● **ABOUT THIS EXERCISE**: Collect every line of the records below that contains the word "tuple".

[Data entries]
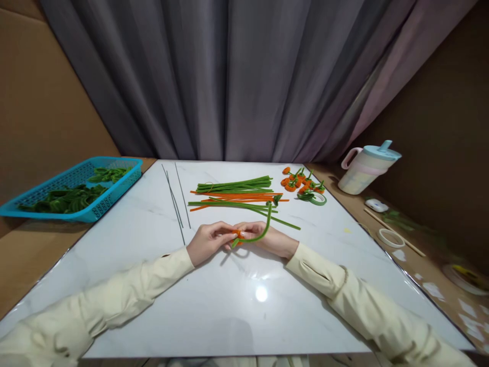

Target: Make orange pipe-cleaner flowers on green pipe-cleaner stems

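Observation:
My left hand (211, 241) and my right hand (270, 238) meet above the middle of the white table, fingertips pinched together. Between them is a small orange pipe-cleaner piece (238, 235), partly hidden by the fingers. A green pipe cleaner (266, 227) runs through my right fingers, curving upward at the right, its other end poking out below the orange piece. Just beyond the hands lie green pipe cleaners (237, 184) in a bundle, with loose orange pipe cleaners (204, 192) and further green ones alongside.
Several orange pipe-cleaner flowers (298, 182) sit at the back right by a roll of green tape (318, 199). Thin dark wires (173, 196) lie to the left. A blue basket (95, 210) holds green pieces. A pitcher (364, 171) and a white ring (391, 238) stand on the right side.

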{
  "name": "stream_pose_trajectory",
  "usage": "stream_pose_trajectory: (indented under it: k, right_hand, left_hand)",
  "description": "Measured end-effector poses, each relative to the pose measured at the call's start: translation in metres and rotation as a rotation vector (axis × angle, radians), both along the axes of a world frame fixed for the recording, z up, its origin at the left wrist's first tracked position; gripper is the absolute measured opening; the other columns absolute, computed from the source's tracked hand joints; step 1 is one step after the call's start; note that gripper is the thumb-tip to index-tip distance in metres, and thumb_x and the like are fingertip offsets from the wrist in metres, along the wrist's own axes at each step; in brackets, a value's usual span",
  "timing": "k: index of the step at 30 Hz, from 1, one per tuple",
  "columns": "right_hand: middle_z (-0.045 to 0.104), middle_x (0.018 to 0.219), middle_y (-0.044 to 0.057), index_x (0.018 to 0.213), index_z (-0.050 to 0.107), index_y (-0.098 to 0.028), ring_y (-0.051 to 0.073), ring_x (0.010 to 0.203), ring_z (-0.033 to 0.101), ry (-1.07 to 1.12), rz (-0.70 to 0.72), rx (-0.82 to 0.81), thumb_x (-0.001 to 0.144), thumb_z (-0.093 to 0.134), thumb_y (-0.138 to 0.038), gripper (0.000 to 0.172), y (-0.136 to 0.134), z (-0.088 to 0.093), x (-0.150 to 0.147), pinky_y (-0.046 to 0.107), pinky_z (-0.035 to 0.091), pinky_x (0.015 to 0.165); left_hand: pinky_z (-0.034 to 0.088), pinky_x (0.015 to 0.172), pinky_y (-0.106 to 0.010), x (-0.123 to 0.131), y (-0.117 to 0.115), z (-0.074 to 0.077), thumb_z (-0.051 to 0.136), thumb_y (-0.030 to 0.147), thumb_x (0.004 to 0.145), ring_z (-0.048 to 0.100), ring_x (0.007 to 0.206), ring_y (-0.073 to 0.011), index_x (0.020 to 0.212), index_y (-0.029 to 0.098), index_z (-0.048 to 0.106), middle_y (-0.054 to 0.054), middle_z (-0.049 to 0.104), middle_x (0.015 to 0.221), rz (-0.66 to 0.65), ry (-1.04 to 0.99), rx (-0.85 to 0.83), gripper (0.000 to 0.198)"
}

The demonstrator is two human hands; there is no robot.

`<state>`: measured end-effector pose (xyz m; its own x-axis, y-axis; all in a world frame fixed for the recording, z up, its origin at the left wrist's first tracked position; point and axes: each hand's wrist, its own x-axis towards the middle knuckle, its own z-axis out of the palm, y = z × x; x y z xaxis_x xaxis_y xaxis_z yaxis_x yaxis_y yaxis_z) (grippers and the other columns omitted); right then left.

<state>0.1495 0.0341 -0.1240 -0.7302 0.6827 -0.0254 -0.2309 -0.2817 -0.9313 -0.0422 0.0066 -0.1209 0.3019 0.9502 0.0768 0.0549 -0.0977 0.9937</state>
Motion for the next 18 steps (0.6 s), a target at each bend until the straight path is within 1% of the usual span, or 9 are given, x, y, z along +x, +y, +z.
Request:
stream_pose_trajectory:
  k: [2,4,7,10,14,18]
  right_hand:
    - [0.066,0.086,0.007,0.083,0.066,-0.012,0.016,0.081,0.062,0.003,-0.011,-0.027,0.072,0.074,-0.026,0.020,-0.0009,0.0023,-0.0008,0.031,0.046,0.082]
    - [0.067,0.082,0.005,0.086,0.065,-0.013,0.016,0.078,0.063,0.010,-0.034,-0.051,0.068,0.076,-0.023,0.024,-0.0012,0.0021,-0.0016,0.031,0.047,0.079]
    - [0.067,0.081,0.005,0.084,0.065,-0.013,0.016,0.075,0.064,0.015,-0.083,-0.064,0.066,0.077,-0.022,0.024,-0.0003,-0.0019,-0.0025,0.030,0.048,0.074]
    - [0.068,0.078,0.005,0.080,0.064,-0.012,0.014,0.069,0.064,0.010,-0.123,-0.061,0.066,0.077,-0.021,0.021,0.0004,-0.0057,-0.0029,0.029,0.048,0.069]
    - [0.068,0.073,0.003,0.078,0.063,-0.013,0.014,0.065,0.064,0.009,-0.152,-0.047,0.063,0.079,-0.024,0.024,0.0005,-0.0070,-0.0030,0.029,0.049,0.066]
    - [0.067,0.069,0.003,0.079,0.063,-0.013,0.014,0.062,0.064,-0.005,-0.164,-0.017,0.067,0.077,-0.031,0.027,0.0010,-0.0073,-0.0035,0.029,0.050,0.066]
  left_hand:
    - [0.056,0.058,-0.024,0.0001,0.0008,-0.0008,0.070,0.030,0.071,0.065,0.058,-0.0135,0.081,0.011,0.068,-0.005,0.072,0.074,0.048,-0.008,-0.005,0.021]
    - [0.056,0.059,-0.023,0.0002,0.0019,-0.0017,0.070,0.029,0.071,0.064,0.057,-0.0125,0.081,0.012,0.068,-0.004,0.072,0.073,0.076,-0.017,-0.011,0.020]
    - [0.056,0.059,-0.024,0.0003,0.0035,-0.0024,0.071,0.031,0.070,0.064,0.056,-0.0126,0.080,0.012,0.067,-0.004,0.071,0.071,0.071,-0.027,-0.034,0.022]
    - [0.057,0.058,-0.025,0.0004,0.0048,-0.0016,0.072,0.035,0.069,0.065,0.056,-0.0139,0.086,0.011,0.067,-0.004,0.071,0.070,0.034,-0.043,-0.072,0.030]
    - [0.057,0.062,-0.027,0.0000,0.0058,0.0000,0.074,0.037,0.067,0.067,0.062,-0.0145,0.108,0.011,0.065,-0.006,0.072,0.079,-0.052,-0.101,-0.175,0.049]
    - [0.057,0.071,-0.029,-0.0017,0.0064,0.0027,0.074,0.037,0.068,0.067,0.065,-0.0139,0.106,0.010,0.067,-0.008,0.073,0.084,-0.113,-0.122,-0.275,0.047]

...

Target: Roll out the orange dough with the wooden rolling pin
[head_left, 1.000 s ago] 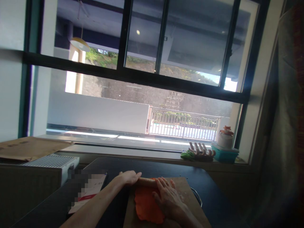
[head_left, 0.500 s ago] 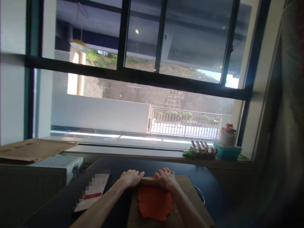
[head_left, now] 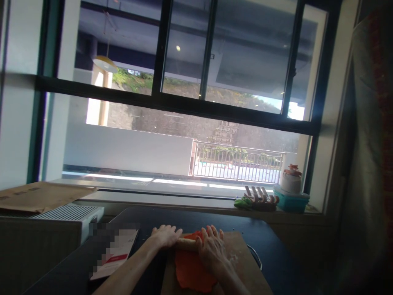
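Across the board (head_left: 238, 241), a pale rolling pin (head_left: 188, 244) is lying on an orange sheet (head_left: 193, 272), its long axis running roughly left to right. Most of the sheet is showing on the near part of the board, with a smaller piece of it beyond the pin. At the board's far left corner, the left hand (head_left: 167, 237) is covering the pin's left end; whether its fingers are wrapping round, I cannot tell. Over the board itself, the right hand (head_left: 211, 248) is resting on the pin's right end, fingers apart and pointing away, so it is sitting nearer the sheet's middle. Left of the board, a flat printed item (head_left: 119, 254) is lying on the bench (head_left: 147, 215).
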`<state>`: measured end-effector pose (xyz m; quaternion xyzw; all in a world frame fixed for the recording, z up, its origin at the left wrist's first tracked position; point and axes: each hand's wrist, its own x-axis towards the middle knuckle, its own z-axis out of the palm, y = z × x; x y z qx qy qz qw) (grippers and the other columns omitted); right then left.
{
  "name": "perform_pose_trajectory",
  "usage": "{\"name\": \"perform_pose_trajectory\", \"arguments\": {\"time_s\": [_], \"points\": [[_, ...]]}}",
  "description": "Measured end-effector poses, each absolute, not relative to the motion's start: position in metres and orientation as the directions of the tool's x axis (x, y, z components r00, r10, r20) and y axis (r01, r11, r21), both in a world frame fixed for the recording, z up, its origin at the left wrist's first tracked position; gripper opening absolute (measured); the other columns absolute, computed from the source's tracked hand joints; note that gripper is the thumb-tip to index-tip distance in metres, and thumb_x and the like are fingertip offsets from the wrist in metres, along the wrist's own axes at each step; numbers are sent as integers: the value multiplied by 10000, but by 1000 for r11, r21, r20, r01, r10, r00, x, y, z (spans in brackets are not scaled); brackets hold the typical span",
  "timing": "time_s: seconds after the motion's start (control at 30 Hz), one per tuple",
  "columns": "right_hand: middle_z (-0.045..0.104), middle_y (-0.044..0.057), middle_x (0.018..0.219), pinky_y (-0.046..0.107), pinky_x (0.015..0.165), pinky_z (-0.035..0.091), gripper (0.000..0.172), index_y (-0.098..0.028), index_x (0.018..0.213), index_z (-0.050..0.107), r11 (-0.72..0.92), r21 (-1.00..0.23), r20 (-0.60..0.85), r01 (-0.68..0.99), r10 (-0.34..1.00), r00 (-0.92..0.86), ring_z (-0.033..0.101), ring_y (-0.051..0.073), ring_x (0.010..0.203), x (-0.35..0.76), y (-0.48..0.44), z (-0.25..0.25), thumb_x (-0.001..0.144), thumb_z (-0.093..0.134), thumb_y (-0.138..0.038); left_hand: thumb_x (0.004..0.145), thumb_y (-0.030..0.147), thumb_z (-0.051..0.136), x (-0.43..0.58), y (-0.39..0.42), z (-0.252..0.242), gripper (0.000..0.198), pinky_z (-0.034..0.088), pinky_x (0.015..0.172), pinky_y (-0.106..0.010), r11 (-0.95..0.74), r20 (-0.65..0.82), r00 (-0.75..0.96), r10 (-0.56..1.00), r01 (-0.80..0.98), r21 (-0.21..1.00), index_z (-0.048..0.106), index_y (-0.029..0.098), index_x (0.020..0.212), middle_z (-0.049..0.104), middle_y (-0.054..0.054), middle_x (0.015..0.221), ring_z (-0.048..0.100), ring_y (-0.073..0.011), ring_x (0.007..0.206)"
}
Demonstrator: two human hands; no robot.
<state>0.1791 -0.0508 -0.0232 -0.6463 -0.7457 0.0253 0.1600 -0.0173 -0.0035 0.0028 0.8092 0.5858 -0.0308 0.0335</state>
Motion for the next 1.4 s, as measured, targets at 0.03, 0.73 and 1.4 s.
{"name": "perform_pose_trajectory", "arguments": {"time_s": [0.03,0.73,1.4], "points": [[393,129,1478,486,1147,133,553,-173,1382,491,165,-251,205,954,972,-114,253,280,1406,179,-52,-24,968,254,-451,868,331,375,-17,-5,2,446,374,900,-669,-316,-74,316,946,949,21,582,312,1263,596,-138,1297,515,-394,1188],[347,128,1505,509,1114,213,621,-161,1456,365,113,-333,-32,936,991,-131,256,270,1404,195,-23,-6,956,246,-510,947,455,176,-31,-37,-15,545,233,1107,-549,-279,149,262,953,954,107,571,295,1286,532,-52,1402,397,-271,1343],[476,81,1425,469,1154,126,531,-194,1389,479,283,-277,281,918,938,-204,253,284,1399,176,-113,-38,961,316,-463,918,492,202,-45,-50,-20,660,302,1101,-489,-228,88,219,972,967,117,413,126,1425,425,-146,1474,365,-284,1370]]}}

● **PROBLEM SOLUTION**:
  "timing": "k: index of the step at 30 Hz, from 1, one per tuple",
  "timing": "time_s: seconds after the motion's start (control at 30 Hz), one per tuple",

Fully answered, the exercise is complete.